■ Input data
-------

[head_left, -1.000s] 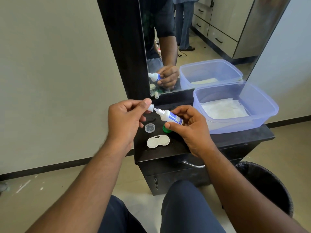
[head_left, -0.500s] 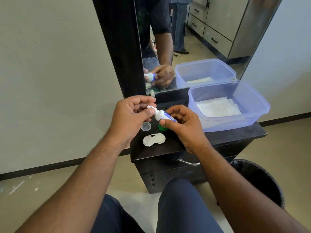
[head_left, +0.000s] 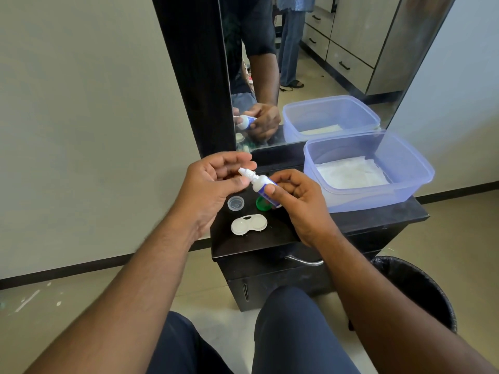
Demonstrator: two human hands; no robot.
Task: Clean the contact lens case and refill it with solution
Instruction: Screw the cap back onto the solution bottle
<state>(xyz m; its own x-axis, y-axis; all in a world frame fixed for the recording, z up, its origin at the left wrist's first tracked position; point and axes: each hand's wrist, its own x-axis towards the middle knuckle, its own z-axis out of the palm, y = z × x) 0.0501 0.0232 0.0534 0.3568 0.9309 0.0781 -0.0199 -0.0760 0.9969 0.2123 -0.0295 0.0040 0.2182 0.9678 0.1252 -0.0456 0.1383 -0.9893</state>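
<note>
My right hand holds a small white solution bottle with a blue label, tilted with its tip up and to the left. A white cap sits on the tip. My left hand has its thumb and fingers around that cap. Below the hands, the white contact lens case lies open on the black dresser top. A clear round lid and a green round lid lie just behind the case; the green one is partly hidden by the bottle.
A translucent blue plastic tub holding white tissue stands at the right of the dresser top. A mirror rises behind. A black-lined bin stands on the floor at the right. My knees are below the drawer handle.
A second ago my left hand held the cap apart from the bottle's bare tip. The cap now sits on the tip, with both hands close together.
</note>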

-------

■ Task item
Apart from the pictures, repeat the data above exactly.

■ Response area
[head_left, -1.000s] 
[head_left, -0.500s] 
[head_left, +0.000s] 
Demonstrator: two human hands; no robot.
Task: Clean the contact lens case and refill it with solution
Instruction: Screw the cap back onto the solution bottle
<state>(xyz m; its own x-axis, y-axis; all in a world frame fixed for the recording, z up, its origin at the left wrist's first tracked position; point and axes: each hand's wrist, its own x-axis towards the middle knuckle, its own z-axis out of the palm, y = z × x) 0.0501 0.0232 0.0534 0.3568 0.9309 0.0781 -0.0199 -0.0760 0.9969 0.2123 -0.0295 0.0040 0.2182 0.9678 0.1252 -0.0456 0.1383 -0.9893</state>
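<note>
My right hand holds a small white solution bottle with a blue label, tilted with its tip up and to the left. A white cap sits on the tip. My left hand has its thumb and fingers around that cap. Below the hands, the white contact lens case lies open on the black dresser top. A clear round lid and a green round lid lie just behind the case; the green one is partly hidden by the bottle.
A translucent blue plastic tub holding white tissue stands at the right of the dresser top. A mirror rises behind. A black-lined bin stands on the floor at the right. My knees are below the drawer handle.
A second ago my left hand held the cap apart from the bottle's bare tip. The cap now sits on the tip, with both hands close together.
</note>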

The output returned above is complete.